その為にドワナロクがあり、大道寺グループやレリーズ商会が日夜開発に取り組んでいるのだから。
「さて、そっちは決まったか?」
「決まりました!」
「ということなので会計を、もちろんゴールドカードと・・・可能な限りの値引きもよろしくお願いします。」
「もちろんです。」
結局報酬の半分が七扇さんと他二人の装備品に消え、俺は俺で頼んでいたものの前金を支払ったので残ったのは30万円ほど、それもすぐに宿代で消えてしまった。
なんとも悲しい現実、だが今回の投資を上回る程の収入を得られる予定なのでしっかり働いてもらわないと。
「というわけでダンジョン用の道具は準備は完了だな。」
「凛ちゃん、ギルドの方はどんな感じ?」
「明日草薙ギルド長の就任が発表され、昼からダンジョンが解放される予定です。」
「となるとすぐに潜るのは無理そうですね。」
「そうでもないぞ、鉱石を掘るのは上層だけだから十階層よりも下はいつも通り人は少ないはず、とはいえ潜らない間に魔物が増えているはずだからその駆除は必要だろう。その依頼もギルドが出すんだよな?」
「基本的には六階層よりも下の掃除をお願いすると聞いています。」
七扇さんも探索者時代に七階層迄は潜っているそうなのでまずはそこに移動して六階層へと戻り、さらに十階層まで移動。
そこで一度地上に帰って再び十三階層を目指す作戦だ。
もちろんその途中でスキルをしっかりと収奪、特にヒーリングポットの回復(小)やミノタウロスの剛腕は中々使い勝手がいいしフレイムホースの火纏いも川西ダンジョン用に是非ゲットしておきたい。
炎系のスキルは城崎ダンジョンではあまり使えないかもしれないけれど、他所のダンジョンではそれなりに使えるものばかりなのでこの機にスキルレベルを上げてしっかりと確保しなければ。
まぁそう上手くスキルレベルが上がるかはわからないけれど少なからず基礎レベルを上げる糧にはなるだろうし、複数の魔物を相手にどれだけ俺達の連携が機能するかを確認するにはもってこいの環境だろう。
目指せ最下層。
その為の下準備をしっかりと行えば一週間もかからない間に目標を達成することはできるはずだ。

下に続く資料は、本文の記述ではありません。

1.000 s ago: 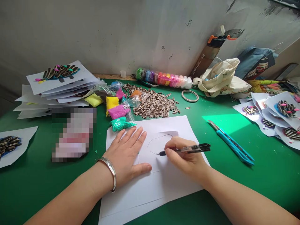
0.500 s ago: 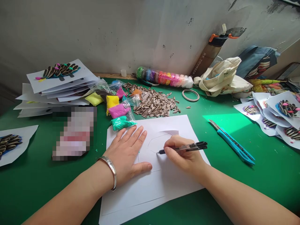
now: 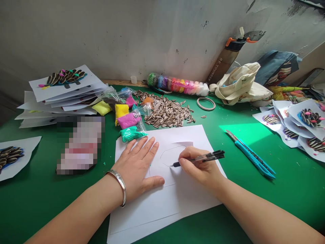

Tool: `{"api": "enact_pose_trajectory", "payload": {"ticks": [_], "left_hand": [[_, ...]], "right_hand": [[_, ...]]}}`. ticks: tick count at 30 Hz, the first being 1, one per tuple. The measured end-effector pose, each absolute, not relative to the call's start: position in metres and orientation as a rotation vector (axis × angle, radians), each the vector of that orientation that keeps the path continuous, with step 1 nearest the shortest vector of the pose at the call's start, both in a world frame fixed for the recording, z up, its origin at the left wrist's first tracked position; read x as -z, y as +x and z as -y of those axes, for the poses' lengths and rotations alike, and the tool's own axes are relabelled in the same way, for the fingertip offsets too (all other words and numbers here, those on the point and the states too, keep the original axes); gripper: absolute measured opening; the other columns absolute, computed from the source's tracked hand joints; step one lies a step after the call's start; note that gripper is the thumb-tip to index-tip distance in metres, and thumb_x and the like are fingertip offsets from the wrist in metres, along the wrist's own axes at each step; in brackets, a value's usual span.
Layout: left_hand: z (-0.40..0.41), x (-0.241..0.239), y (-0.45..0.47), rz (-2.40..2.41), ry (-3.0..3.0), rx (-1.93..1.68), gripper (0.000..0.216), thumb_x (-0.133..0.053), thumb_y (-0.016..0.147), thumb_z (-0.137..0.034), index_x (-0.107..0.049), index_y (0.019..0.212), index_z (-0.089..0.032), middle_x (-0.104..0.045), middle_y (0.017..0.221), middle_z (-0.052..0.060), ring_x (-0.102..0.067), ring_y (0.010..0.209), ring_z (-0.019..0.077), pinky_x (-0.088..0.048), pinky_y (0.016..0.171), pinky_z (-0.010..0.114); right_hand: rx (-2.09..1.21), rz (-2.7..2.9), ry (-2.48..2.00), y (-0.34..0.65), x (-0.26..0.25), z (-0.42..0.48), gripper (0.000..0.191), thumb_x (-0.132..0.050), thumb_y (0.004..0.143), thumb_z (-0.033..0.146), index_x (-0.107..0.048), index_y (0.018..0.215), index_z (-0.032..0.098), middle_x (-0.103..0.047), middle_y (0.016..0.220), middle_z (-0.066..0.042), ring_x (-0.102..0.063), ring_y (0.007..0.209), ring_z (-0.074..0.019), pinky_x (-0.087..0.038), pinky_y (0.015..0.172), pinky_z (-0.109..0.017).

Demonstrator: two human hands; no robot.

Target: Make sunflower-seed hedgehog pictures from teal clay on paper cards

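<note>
My left hand (image 3: pixel 139 166) lies flat on white paper (image 3: pixel 142 213), fingers spread, with a silver bracelet at the wrist. In my right hand (image 3: pixel 200 169) is a black pen (image 3: pixel 198 158), its tip touching the paper near a thin curved line. A second curved line and some straight lines also show on the sheet. Just beyond my left fingertips sits a bag of green clay (image 3: pixel 132 133), with pink clay (image 3: pixel 129 119) and yellow clay (image 3: pixel 122 113) behind it. A loose heap of striped sunflower seeds (image 3: pixel 167 112) spreads behind the paper.
A blue utility knife (image 3: pixel 250 154) lies to the right, blade exposed. Seed-decorated papers are stacked at left (image 3: pixel 63 91) and right (image 3: pixel 312 118). At the back are a tape roll (image 3: pixel 206 103), a clay pack (image 3: pixel 177 84), a bottle (image 3: pixel 223 61) and a cloth bag (image 3: pixel 238 84).
The pen tip has shifted very slightly to the right on the paper, and my right hand with it. My left hand stays in place.
</note>
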State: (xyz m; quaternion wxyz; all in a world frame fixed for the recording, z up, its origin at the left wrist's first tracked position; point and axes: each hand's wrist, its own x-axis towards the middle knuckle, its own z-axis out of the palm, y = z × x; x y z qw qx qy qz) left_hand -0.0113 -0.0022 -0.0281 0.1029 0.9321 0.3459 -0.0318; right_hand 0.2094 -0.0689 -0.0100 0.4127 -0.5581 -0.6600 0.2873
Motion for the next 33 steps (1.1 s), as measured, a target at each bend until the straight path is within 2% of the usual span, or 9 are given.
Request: {"api": "enact_pose_trajectory", "payload": {"ticks": [33], "left_hand": [[0.0017, 0.0278, -0.0124, -1.011, 2.730, 0.039, 0.091, -0.036, 0.083, -0.077, -0.024, 0.152, -0.019, -0.018, 0.159, 0.009, -0.014, 0.145, 0.0341, -0.008, 0.115, 0.052]], "right_hand": [[-0.720, 1.721, -1.405, 0.2091, 0.0100, 0.0697, 0.015, -0.051, 0.076, 0.012, -0.058, 0.065, 0.019, -0.057, 0.057, 0.001, -0.050, 0.057, -0.0121, -0.039, 0.055, -0.026]]}}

「ということで報酬の高い依頼を引き受けつつひとまず十階層へと潜り、転送装置を開放するのが最初の目標だ。」
「十階層迄だったらそこまで時間はかからなさそうだね。」
「だな、スムーズにいけば十三階層迄と言いたいところだけど無理して怪我をするわけにもいかないし七扇さんにあの暑さに慣れてもらう必要もある。職員だったからその過酷さは知ってるだろうけど、聞くのと体験するのはまた別物だからなぁ。」
「・・・頑張ります。」
「そんなに気負わなくても凛ちゃんなら大丈夫ですよ。」
「そうそう、リラックスリラックス。」
須磨寺さんが七扇さんの後ろに回り、緊張して固まった彼女の肩をもみほぐす。
それ、俺がやると一発アウトだな。
そんなバカなことを考えながら城崎ダンジョン走破に向けた打ち合わせを続けるのだった。